It is not true that infinite descent is a type of induction. If we want to prove by induction that every number x has property P, we must know that a specific number x1 has property P. From this we prove that every number has this property. On the other hand, If we want to prove by infinite descent that every number x has property P, we do NOT need to have a specific example for a number which has the property P. We just say that if there exists a number x that doesn't have property P, then there must exist a smaller number that doesn't have property P, and this is impossible - not because we know of a number x for which the property P is true, but because a descending sequence of natural numbers (say) is impossible.

No, infinite descent is no type of induction. It just means to show that there exists something smaller than the smallest one. I don't see, that this kind of proof has to do anything with infinity. --178.203.183.31 (talk) 17:32, 12 January 2012 (UTC)
If there existed an example with property P, then there would exist a smaller example with property P, and then there would exist a still smaller example with property P, and then there would exist a still smaller example with property P, .... Thus there is induction (infinitely repeated use of the same step) on a hypothetical starting point. The number of smaller and smaller examples in the sequence would be infinity, which is impossible because there's a finite number of integers smaller than any starting integer. Duoduoduo (talk) 18:14, 12 January 2012 (UTC)
Ok --178.203.183.31 (talk) 12:47, 13 January 2012 (UTC)

Actually this kind of proof uses the well-ordering principle of natural numbers. Accepting this principle is equivalent to accepting the principle of induction (they are equivalent). So in some way this is a proof by induction, since it uses the principle of induction. I believe there is proof of the equivalence in the Proof of mathematical induction article.

I think the proof could use some extra detail in the part which states that "3|a^2+b^2 <-> 3|a and 3|b". This can be done easily although I'm not comfortable with the syntax so maybe someone else can merge it as a reference note? (edit this page for reading the dem. since the line breaking gets messed up)

(1) Suppose 3|a, and 3 is prime 3|a -> 3|a^2 3|a^2+b^2 and 3|a^2 -> 3|b^2 Because 3 is prime, 3|b^2 -> 3|b So one possibility is 3|a and 3|b.

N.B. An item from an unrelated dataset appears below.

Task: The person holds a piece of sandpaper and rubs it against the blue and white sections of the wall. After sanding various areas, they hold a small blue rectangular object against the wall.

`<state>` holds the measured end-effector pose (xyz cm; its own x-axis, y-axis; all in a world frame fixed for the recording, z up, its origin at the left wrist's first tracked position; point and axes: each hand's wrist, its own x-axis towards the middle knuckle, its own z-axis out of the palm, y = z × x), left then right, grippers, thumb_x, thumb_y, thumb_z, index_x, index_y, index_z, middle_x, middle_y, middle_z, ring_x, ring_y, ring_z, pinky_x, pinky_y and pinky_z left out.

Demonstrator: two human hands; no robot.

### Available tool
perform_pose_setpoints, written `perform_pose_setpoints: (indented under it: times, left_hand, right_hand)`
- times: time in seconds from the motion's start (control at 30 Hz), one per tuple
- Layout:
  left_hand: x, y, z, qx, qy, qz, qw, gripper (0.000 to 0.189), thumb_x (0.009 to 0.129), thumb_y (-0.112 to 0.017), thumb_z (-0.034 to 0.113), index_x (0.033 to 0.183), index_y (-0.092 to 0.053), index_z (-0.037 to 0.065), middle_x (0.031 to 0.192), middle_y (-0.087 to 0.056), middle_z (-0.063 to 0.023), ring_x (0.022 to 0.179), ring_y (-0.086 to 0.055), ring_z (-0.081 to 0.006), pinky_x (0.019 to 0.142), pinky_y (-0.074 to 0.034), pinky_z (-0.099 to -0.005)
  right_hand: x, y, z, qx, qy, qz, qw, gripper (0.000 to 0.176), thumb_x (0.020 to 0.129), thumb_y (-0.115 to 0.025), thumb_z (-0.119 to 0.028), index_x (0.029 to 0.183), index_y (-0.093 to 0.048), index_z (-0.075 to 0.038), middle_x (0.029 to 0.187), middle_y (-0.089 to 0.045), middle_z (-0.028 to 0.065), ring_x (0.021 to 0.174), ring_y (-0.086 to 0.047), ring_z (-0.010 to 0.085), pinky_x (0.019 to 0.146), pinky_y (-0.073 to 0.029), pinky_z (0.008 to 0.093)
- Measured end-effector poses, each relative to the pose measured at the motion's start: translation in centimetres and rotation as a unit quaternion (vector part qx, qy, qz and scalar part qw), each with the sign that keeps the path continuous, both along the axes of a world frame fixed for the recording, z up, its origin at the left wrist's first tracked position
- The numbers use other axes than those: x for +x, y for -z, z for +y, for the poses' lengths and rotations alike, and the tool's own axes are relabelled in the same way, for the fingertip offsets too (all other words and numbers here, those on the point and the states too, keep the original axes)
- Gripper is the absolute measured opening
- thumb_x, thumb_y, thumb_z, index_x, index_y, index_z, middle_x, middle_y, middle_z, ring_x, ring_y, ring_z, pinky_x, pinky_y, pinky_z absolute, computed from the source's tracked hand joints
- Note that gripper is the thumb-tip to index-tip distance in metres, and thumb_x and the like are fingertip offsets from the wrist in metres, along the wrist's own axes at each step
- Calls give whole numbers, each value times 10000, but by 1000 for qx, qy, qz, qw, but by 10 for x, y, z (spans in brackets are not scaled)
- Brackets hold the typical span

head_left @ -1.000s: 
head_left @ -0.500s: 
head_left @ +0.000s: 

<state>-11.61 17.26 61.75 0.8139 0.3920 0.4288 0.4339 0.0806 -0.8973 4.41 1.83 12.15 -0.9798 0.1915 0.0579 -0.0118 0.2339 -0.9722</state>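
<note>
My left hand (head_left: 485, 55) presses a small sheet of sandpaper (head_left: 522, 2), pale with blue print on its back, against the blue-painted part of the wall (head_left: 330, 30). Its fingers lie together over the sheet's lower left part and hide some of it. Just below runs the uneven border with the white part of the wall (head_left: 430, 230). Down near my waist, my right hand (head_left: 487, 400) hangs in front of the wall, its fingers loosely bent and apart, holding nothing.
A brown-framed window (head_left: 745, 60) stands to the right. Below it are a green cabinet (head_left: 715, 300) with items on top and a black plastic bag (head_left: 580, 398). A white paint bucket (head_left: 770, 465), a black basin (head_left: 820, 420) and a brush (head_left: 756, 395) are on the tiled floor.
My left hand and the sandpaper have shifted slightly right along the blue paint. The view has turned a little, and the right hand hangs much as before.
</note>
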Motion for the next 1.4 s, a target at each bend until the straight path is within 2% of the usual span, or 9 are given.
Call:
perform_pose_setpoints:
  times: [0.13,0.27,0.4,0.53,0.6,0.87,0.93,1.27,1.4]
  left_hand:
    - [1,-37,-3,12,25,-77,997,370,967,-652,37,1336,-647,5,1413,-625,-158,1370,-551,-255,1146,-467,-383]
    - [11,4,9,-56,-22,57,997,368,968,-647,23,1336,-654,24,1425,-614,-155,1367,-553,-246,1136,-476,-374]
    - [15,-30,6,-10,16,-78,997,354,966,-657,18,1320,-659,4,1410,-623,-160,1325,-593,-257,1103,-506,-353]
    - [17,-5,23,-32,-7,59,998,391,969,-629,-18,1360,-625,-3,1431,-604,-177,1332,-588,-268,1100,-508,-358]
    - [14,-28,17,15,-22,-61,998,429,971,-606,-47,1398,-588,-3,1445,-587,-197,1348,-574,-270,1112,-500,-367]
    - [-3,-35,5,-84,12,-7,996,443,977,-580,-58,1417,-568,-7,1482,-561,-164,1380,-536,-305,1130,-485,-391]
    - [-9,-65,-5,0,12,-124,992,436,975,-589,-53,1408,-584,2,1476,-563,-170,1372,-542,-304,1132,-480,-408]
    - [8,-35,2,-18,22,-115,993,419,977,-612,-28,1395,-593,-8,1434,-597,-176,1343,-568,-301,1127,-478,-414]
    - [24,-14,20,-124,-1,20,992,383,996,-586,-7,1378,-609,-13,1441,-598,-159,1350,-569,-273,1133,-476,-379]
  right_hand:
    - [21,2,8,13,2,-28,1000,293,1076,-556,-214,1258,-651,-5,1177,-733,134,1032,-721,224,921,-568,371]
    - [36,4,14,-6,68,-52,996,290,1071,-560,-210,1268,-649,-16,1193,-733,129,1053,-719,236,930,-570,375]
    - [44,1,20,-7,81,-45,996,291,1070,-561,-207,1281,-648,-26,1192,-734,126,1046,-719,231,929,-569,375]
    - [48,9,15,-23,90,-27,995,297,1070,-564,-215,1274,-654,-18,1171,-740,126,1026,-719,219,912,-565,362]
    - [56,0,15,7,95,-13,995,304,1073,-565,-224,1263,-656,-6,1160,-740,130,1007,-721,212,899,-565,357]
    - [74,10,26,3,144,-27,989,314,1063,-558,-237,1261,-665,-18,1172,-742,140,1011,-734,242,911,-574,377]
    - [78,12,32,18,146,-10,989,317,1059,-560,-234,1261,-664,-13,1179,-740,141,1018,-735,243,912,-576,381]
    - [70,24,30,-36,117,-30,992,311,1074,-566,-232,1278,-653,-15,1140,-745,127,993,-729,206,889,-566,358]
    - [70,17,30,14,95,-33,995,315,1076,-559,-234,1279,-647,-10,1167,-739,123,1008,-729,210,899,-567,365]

(2) Suppose not 3|a not 3|a -> not 3|a^2 3|a^2+b^2 and not 3|a^2 -> not 3|b^2 -> not 3|b Therefore 3 and b are coprimes, and 3 and a are coprimes, which we use in the congruence equations of fermat's little theorem: a^2 = a^(3-1) = 1 mod 3 b^2 = b^(3-1) = 1 mod 3 Then a^2 + b^2 = 1 + 1 mod 3 = 2 mod 3 and this is absurd. Finally 3 must divide a, and therefore divide b as proven in (1)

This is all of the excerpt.